When the proposed constitutional ban on gay marriage — known as the Marriage Protection Amendment — came to the House floor for a vote in October 2004, Carson was in the midst of a heated U.S. Senate race against former congressman Tom Coburn, an anti-gay Republican and former chair of President Bush’s HIV/AIDS advisory council.
The Senate seat became vacant when incumbent Sen. Don Nickles (R-Okla.) chose not to seek re-election.
In a news release issued from his Capitol Hill office on the day he voted for the Marriage Protection Amendment, Carson called marriage a “hallowed institution between one man and one woman.”
“As a life-long Southern Baptist,” Carson added, “I firmly believe that marriage must remain a consecrated union between one man and one woman. I was the first member of the Oklahoma delegation to publicly call for a ban on gay marriage. Today I cast my vote against gay marriage. I am committed to maintaining the traditional definition of marriage throughout the United States.”
A short time later, HRC gave Carson a rating of 11 out of a possible 100 in its 2004 congressional scorecard on gay and AIDS-related issues.
In addition to voting for the anti-gay marriage amendment, Carson declined to co-sponsor the Employment Non-Discrimination Act or a hate crimes bill.

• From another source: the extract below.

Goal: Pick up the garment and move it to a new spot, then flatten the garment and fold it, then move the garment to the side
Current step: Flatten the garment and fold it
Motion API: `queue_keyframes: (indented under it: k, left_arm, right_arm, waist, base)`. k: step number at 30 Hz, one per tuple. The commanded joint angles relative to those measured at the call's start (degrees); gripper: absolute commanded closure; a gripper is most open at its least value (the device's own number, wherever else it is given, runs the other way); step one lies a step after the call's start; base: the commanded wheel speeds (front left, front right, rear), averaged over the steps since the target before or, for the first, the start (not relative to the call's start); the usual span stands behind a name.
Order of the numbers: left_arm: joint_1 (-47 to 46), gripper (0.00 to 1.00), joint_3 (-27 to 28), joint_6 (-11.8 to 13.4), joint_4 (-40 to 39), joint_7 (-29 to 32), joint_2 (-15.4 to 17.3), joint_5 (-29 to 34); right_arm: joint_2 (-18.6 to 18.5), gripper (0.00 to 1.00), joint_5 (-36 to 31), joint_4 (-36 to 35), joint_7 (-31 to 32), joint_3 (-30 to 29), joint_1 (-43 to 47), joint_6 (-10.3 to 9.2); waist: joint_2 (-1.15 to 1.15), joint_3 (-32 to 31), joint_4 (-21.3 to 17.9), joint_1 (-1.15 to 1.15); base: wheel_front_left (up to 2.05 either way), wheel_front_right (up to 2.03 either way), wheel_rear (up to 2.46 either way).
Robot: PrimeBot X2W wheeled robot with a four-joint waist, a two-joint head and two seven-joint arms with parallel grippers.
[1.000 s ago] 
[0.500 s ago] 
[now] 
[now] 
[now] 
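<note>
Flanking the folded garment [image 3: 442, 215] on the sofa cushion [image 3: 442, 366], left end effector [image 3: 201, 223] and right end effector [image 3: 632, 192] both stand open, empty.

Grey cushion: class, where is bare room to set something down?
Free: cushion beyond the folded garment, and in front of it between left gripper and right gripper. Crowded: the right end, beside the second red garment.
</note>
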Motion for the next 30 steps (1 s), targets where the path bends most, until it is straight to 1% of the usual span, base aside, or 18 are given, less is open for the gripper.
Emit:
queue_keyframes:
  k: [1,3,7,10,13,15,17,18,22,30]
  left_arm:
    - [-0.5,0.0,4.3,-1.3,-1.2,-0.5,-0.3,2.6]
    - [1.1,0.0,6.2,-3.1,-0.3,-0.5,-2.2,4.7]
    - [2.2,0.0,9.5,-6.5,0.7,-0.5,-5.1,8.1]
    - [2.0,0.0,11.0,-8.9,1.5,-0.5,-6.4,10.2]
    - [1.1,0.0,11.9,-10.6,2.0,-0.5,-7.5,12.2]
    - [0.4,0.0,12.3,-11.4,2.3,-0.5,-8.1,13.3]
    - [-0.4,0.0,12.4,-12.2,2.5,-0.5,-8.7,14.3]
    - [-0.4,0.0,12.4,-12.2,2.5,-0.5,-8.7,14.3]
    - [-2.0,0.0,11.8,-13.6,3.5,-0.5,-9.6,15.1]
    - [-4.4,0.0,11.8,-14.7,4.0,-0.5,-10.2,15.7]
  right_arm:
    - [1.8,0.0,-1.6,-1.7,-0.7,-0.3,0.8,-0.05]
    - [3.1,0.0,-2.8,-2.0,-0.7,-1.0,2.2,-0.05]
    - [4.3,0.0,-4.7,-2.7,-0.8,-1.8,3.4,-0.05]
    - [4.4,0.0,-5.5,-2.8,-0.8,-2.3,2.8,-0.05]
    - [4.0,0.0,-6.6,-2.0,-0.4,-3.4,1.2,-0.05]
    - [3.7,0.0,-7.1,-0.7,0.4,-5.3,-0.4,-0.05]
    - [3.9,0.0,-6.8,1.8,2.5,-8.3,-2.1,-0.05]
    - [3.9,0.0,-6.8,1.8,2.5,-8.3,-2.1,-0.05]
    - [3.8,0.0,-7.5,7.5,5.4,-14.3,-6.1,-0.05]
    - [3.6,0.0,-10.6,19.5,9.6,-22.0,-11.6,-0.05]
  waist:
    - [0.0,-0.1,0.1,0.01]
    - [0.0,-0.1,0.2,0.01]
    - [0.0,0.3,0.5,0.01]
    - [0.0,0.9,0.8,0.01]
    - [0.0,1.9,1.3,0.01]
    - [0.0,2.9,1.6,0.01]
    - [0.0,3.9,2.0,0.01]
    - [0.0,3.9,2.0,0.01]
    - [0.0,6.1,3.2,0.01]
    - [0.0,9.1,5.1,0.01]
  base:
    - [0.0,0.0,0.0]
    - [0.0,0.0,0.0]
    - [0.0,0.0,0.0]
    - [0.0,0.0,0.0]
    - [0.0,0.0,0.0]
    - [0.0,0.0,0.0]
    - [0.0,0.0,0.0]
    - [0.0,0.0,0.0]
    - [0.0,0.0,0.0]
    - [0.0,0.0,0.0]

His 2004 scorecard rating represented a decline from his 2002 rating of 50, when Carson did vote against a proposal to repeal D.C.’s domestic partners law.
Luna said he was in Oklahoma working on Carson’s Senate campaign at the time of the House vote on the Marriage Protection Amendment, and he did not write Carson’s strongly worded news release.
Luna said he urged Carson not to support the marriage amendment and frequently called on him to be more supportive on gay rights, but said he knew instinctively that the political reality in Oklahoma required
Carson to distance himself from gay rights to remain a viable candidate for public office.
“I grew up in Oklahoma,” Luna said. “I saw firsthand how extremists use our issue to divide the country and as a weapon against the candidates they oppose.”
Luna said he has been openly gay since he started work on Carson’s House staff in January 1999, when Carson first took over the House seat that Coburn voluntarily gave up as part of a pledge to follow a self-imposed term limit. He served as Carson’s chief spokesperson in Washington until November 2003, when he returned to Oklahoma to work on Carson’s fledgling Senate campaign as press spokesperson.
Gay Democratic activist Peter Rosenstein of D.C. said he recommended Luna for the HRC job. Rosenstein said he met Luna while Luna worked on Carson’s House staff and was impressed with his skills then and during the stint on Carson’s Senate campaign, which Rosenstein supported.
Rosenstein provided unintended ammunition for Coburn’s successful effort to defeat Carson in the Senate race. Rosenstein wrote an opinion column for the Washington Blade calling on gays to support Carson’s campaign. He wrote that Carson — an opponent of gay marriage — would be generally supportive on gay issues than Coburn.
A group formed by social conservative leader Gary Bauer called Americans United to Preserve Marriage seized on Rosenstein’s column in a television attack ad against Carson during the peak of the campaign, saying the column showed that Carson backed the homosexual agenda. The ad, which showed the Blade’s front-page logo, described the paper as a “radical homosexual newspaper” sympathetic to Carson.